Getting into shape for Camino de Santiago |
I’d love to check out Spain by foot and/or bicycle this year, to celebrate my 70th birthday exploring several of the country’s Camino de Santiago pilgrimage routes.
I also want to do another epic bike tour in North America, this time heading south from either Alaska or Jasper, Canada.
But during this Covid era, it’s impossible to know for sure what international travel will be allowed—or be reasonably prudent—this spring, summer or fall.
So I’ve also been studying several potential Plan B adventures that don’t require international travel.
My key backup scenarios at this point include bicycle rides from San Diego to Saint Augustine FL (mostly paved roads) in the early spring and from Steamboat Springs CO to the Mexico border (mostly unpaved) in the late summer.
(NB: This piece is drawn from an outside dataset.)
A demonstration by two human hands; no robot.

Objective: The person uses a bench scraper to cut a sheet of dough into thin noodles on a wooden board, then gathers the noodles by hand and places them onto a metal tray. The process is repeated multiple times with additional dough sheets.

Still another possibility on the bucket list is a bicycle tour from Missoula MT to Minneapolis or Chicago through Yellowstone National Park and South Dakota’s Badlands, with a stop along the way to climb to the top (following a professional local guide) of Wyoming’s Devil’s Tower.
To get into reasonably decent shape for the Camino adventure, I’ve been practicing my Spanish daily for several years now, and I recently started doing one extended hike of at least 10 miles with a loaded backpack each week. I ride my bike at least 20 miles and/or walk at least five miles without a backpack most other days throughout the year.
To get back into decent climbing shape, I’m planning to start climbing regularly at my local climbing gym again this month.
Fortunately, my training sessions are usually enjoyable and interesting mini-adventures for me.
The Plan B concept has served me well over the past couple of years.
After Covid-related travel and campground closures forced a last-minute cancellation of my long-planned, 1,800-mile bicycle tour along the Pacific coast between Canada and Mexico in the spring of 2020, I was still able to ride 900 miles of the Great Divide Mountain Bike Route between Butte MT and Steamboat Springs CO later that summer and then ride another 182 miles of the TransVirginia route in the fall. (After Covid-related restrictions were relaxed, I was able to do the Pacific Coast bicycle tour last summer.)
Pacific Coast route, 2021 |
The Spain plan has been on hold since 2020, partly due to international travel restrictions. But I also admit to having Covid-related concerns about sleeping cheek-to-jowl in peregrino hostels/albergues with flocks of other pilgrims from around the world.
It would be efficient to be able to focus on a single Plan A adventure at any one time.
But for a retired person like me, preparing and training for Plan As, Plan Bs (and maybe Plan Cs, too) is part of the adventure and enhances the prospects that I’ll be ready to get out there somewhere interesting if and when the weather and other factors allow.
With any luck, I should be able to realize at least some of these adventures this year.
If all else fails and the world goes into Covid lockdown again, there’s always my no-public-transportation-required Plan D.
That’s just to ride a 670-mile lap from my house to Pittsburgh and back via the C&O Canal and Great Allegheny Passage trails.
I’ve already ridden these beautiful off-road trails several times. But it’s a scenic and convenient route that provides plenty of free camping and resupply opportunities along its way. It’s always worth another encore.